Mazie managed to get the door open and wedge her body through, hoping she didn’t have to physically pry the old woman’s hands off.

“I’m going to go call Lester right now. Are you free Saturday night? Oh, and tell me your favorite color so he knows what kind of flowers to bring.”

“No!” Mazie said. “No flowers! No date! I have to shampoo my dog Saturday night.”

“Lester could help you. He’s good with animals. And he loves children, too!”

Pretending she hadn’t heard, Mazie scurried out to the van parked at the curb. She never bothered to lock the van because not even the most desperate thief would steal it.
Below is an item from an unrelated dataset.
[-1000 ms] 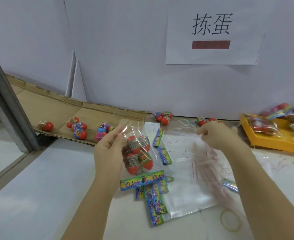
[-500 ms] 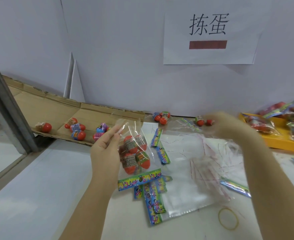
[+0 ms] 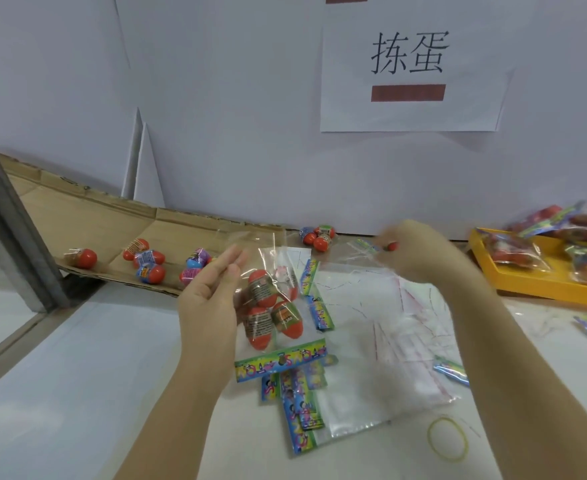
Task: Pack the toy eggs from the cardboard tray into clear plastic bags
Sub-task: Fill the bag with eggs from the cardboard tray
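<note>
Motion smears the right hand, which covers most of a red egg, so whether its fingers grip the egg cannot be told. The thumb of the left hand is lost behind the bag, hiding the hold. The yellow tray runs off the right edge, and a post hides the left end of the cardboard tray.

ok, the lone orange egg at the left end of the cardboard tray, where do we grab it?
Pinch the lone egg across its middle, coming straight down. It lies on its side on the cardboard tray, long axis roughly left-right, with bare cardboard in front and behind and no egg touching it.
</note>
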Available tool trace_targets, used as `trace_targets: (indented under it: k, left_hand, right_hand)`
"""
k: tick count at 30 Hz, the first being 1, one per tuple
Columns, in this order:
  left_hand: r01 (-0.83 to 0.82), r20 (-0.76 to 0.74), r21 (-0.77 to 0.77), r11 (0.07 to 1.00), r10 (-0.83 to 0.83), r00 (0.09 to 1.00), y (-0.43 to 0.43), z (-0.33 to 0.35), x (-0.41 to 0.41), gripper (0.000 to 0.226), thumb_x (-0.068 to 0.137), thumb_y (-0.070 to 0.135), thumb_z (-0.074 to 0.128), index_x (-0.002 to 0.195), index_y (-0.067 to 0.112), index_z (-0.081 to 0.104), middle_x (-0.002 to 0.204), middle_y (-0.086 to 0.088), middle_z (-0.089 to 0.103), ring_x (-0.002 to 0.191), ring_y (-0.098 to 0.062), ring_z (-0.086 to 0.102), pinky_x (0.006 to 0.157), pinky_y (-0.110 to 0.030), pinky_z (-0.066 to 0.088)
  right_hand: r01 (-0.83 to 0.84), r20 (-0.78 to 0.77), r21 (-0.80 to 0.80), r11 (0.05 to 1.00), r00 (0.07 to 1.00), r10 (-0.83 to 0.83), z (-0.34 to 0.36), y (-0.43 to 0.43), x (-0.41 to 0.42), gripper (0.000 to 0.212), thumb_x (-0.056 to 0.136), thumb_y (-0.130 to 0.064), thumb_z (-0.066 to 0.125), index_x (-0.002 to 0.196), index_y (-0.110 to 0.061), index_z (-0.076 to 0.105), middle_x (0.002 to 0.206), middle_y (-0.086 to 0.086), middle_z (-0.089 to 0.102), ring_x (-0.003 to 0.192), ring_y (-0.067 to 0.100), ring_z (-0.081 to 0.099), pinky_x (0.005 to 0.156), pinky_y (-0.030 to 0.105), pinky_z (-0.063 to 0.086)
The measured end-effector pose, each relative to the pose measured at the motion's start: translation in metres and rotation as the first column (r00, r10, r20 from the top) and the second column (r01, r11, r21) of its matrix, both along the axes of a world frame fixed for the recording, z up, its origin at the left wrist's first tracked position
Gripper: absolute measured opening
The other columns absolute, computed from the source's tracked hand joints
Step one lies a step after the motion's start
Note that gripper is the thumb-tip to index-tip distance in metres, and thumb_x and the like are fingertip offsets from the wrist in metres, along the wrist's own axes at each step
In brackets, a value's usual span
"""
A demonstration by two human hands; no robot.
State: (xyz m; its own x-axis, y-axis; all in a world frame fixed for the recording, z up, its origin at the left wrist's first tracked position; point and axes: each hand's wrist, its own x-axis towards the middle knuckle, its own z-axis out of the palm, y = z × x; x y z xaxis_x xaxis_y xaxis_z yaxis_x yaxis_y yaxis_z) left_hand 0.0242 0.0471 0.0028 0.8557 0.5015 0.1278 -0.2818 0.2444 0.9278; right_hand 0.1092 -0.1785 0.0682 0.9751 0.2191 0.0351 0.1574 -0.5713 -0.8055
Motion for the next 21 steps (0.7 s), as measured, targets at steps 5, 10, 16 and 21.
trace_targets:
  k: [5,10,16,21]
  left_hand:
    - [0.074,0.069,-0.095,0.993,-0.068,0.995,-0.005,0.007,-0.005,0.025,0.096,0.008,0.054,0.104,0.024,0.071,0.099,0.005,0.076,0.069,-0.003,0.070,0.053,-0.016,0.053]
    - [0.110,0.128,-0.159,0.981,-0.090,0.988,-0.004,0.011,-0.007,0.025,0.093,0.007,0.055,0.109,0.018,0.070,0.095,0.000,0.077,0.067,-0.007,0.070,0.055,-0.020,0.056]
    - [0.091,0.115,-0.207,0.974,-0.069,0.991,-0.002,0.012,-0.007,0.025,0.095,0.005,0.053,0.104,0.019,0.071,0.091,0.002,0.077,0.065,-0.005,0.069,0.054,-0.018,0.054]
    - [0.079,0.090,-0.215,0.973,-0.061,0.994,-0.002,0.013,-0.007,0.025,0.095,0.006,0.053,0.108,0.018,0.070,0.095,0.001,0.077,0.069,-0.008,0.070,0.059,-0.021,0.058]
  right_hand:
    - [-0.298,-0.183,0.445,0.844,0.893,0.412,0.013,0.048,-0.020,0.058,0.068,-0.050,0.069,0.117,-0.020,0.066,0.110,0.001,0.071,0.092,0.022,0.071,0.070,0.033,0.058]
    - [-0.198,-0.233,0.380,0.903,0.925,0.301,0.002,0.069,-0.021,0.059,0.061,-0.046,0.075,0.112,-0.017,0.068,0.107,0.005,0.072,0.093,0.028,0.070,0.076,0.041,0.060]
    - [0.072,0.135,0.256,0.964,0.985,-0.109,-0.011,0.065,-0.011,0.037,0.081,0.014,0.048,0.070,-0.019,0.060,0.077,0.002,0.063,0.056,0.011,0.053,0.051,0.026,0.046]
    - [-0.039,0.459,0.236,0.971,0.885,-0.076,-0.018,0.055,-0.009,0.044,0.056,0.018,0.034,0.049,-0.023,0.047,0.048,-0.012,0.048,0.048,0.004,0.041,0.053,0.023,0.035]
Its background color was the bright green of the Emerald City in Oz. It was custom painted to illustrate the Vittles Van theme: grapes gamboled across the hood, bananas boogied around the doors, and potatoes bearing a bizarre resemblance to Mr. Potato Heads baked on the roof. Muffins, cookies, and bagels with big-eyed, smiling faces lived next to foaming glasses of milk. The glamour veggies—corn on the cob, tomatoes, and sugar snap peas—starred at center stage, while the
gaseous vegetables—beans, Brussels sprouts, cauliflower—clustered at the van’s rear, just above the exhaust pipe.
THE VITTLES VAN
was written in bold, psychedelic letters on the doors, apparently by a sign painter who’d mixed cough medicine with vodka. The lunches themselves, packed in insulated cardboard boxes, were stored on shelves in the back of the van.